Data:

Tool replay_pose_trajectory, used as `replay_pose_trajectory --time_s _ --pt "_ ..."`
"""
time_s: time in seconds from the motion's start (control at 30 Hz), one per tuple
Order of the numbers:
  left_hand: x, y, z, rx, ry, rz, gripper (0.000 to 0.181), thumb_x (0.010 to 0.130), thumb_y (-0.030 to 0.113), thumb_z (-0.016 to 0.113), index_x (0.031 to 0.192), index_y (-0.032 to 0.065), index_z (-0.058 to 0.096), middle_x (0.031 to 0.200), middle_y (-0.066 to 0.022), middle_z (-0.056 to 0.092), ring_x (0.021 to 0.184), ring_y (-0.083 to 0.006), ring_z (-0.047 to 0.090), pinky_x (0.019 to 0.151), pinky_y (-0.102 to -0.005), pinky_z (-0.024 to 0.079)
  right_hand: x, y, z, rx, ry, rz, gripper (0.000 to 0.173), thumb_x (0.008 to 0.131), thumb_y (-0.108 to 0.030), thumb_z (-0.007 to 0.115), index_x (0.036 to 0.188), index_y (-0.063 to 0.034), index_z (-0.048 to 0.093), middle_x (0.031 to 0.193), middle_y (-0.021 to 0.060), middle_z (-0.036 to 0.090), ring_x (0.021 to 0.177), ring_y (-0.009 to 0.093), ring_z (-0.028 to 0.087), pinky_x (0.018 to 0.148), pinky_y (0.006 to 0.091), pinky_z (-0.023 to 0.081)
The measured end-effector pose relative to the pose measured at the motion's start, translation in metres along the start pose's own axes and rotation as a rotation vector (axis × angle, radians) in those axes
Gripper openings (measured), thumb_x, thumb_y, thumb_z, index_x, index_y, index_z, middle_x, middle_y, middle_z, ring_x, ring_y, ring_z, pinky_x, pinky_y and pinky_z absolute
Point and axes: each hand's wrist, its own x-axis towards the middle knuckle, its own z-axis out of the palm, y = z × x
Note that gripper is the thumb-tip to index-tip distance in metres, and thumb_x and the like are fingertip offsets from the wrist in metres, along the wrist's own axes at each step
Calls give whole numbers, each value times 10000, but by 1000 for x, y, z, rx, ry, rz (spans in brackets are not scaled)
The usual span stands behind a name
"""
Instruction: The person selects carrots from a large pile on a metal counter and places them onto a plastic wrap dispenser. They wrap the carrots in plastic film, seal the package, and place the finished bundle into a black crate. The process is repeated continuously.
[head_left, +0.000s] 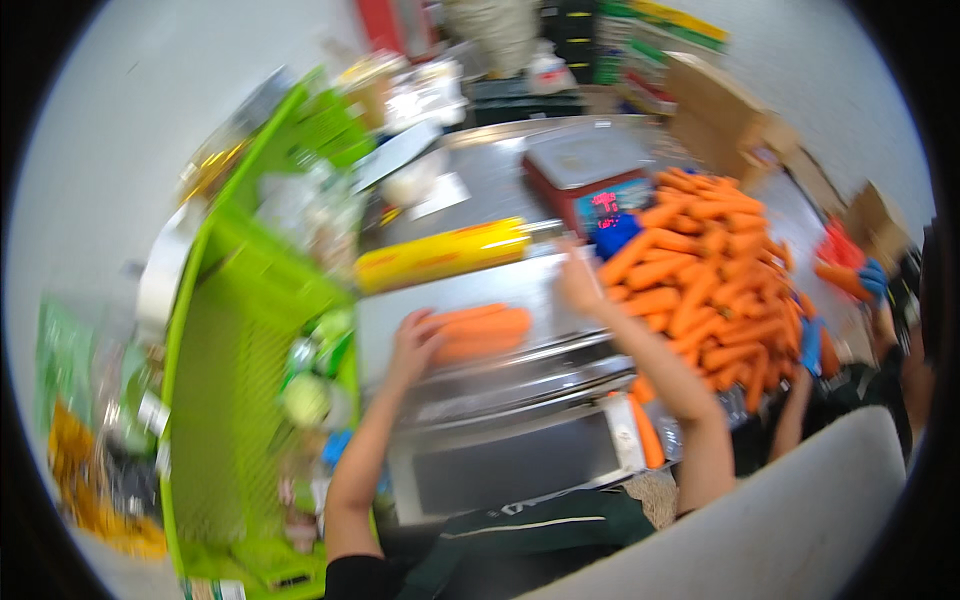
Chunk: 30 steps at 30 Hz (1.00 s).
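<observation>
Several carrots lie side by side on a metal wrapping machine with a cling film roll at its back. My left hand touches the left end of these carrots, fingers bent; blur hides how firmly it holds them. My right hand is raised by the right end of the roll, near the machine's right edge. Whether its blurred fingers hold film cannot be told. Right of my right hand rises a large heap of loose carrots.
Behind the roll stands a digital scale with a lit display. A long green plastic crate with vegetables and bags is on the left. At the right, a co-worker's blue-gloved hand holds a carrot near cardboard boxes.
</observation>
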Motion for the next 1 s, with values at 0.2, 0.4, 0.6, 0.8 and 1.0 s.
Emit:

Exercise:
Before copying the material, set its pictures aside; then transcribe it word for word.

Exercise solution:
Tool replay_pose_trajectory, used as `replay_pose_trajectory --time_s _ --pt "_ ..."`
"""
time_s: time in seconds from the motion's start (control at 30 Hz), one per tuple
Order of the numbers:
  left_hand: x, y, z, rx, ry, rz, gripper (0.000 to 0.181), thumb_x (0.010 to 0.130), thumb_y (-0.030 to 0.113), thumb_z (-0.016 to 0.113), index_x (0.031 to 0.192), index_y (-0.032 to 0.065), index_z (-0.058 to 0.096), middle_x (0.031 to 0.200), middle_y (-0.066 to 0.022), middle_z (-0.056 to 0.092), ring_x (0.021 to 0.184), ring_y (-0.083 to 0.006), ring_z (-0.047 to 0.090), pinky_x (0.019 to 0.151), pinky_y (-0.102 to -0.005), pinky_z (-0.024 to 0.079)
  right_hand: x, y, z, rx, ry, rz, gripper (0.000 to 0.173), thumb_x (0.008 to 0.131), thumb_y (-0.108 to 0.030), thumb_z (-0.007 to 0.115), index_x (0.036 to 0.188), index_y (-0.063 to 0.034), index_z (-0.048 to 0.093), middle_x (0.031 to 0.193), middle_y (-0.021 to 0.060), middle_z (-0.036 to 0.090), ring_x (0.021 to 0.177), ring_y (-0.009 to 0.093), ring_z (-0.028 to 0.087), pinky_x (0.018 to 0.148), pinky_y (0.006 to 0.091), pinky_z (-0.023 to 0.081)
The measured end-effector pose relative to the pose measured at the motion's start, translation in metres along the start pose's own axes and rotation as a rotation vector (axis × angle, radians) in those axes
Gripper openings (measured), thumb_x, thumb_y, thumb_z, index_x, index_y, index_z, middle_x, middle_y, middle_z, ring_x, ring_y, ring_z, pinky_x, pinky_y and pinky_z absolute
Point and axes: each hand's wrist, its own x-axis towards the middle knuckle, its own z-axis out of the palm, y = z × x
Note that gripper is the thumb-tip to index-tip distance in metres, and thumb_x and the like are fingertip offsets from the wrist in metres, along the wrist's own axes at each step
Calls give whole numbers, each value times 10000, but by 1000 for x, y, z, rx, ry, rz (spans in brackets are not scaled)
The usual span stands behind a name
"""
Instruction: The person selects carrots from a large pile on a metal counter and places them onto a plastic wrap dispenser. They wrap the carrots in plastic film, seal the package, and place the finished bundle into a black crate. The process is repeated continuously.
[head_left, +0.000s] 
Chunk: 30 steps at 30 Hz (1.00 s).
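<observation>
Several carrots lie side by side on a metal wrapping machine with a cling film roll at its back. My left hand touches the left end of these carrots, fingers bent; blur hides how firmly it holds them. My right hand is raised by the right end of the roll, near the machine's right edge. Whether its blurred fingers hold film cannot be told. Right of my right hand rises a large heap of loose carrots.
Behind the roll stands a digital scale with a lit display. A long green plastic crate with vegetables and bags is on the left. At the right, a co-worker's blue-gloved hand holds a carrot near cardboard boxes.
</observation>
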Motion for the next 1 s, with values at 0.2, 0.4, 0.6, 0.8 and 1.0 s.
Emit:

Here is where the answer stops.